**Exercise details:** Every line of the records below that holds the word "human" belongs in the answer.

**Dataset content:**
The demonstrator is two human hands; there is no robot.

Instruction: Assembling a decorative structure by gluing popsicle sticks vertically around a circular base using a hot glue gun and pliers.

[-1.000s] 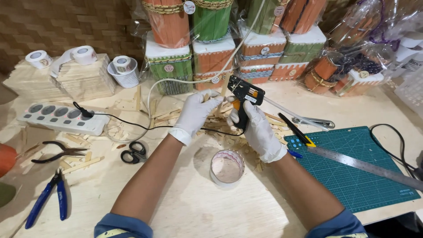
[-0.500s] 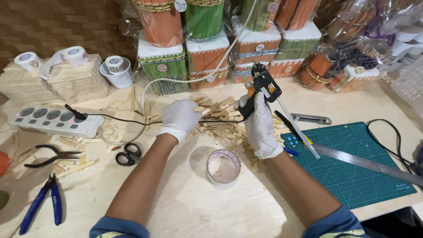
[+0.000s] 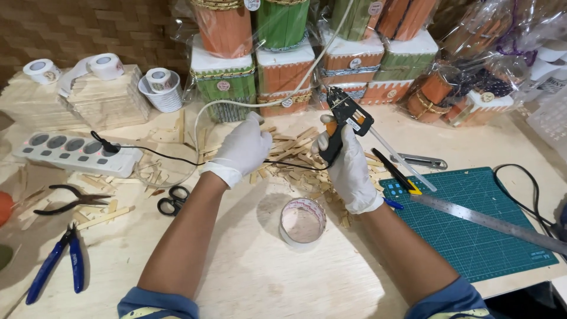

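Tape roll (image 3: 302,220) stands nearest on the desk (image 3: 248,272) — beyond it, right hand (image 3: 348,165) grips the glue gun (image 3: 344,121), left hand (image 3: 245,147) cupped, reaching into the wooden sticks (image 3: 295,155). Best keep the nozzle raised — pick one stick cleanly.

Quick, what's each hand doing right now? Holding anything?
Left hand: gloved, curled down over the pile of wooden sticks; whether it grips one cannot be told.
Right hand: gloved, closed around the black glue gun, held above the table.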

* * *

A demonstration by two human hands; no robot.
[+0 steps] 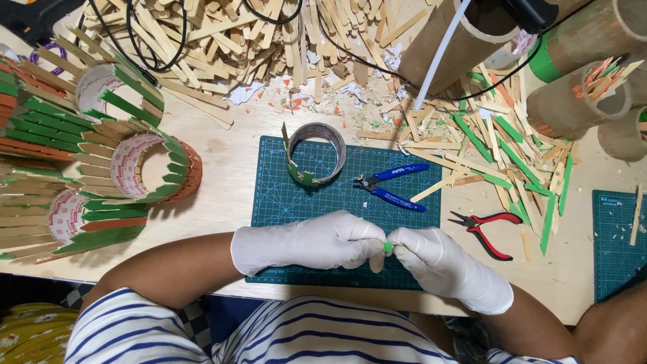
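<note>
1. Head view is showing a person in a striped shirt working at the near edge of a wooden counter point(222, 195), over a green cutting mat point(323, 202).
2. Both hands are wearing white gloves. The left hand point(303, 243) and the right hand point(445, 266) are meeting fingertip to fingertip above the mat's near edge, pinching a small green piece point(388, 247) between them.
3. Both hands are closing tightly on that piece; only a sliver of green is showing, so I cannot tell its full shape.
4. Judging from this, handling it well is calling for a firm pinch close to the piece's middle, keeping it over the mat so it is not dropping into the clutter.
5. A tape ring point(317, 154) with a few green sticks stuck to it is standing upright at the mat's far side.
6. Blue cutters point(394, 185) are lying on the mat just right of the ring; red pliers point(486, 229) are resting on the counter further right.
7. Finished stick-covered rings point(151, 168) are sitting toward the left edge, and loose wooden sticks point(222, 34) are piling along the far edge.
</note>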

**Exercise output:**
The demonstrator is two human hands; there is no robot.
A demonstration by two human hands; no robot.

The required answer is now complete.